> _About this exercise_
Take the line that has "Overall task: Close" in it and every line after it to the end of the entries, and reproduce them exactly.

> _Task input_
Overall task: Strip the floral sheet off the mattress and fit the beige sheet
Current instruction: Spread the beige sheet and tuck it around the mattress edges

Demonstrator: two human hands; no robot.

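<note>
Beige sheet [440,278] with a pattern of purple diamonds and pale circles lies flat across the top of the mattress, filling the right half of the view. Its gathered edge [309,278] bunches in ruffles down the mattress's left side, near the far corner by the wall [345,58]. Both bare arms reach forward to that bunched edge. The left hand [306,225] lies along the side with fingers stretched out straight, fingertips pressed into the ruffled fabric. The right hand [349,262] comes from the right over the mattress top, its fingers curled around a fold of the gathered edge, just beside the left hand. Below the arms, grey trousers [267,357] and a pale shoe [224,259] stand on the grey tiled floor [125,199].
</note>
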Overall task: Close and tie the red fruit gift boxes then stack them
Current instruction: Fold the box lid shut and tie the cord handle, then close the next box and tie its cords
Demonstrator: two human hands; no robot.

> _Result below_
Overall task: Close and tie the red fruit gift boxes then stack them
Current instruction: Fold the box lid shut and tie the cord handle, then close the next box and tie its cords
Demonstrator: two human hands; no robot.

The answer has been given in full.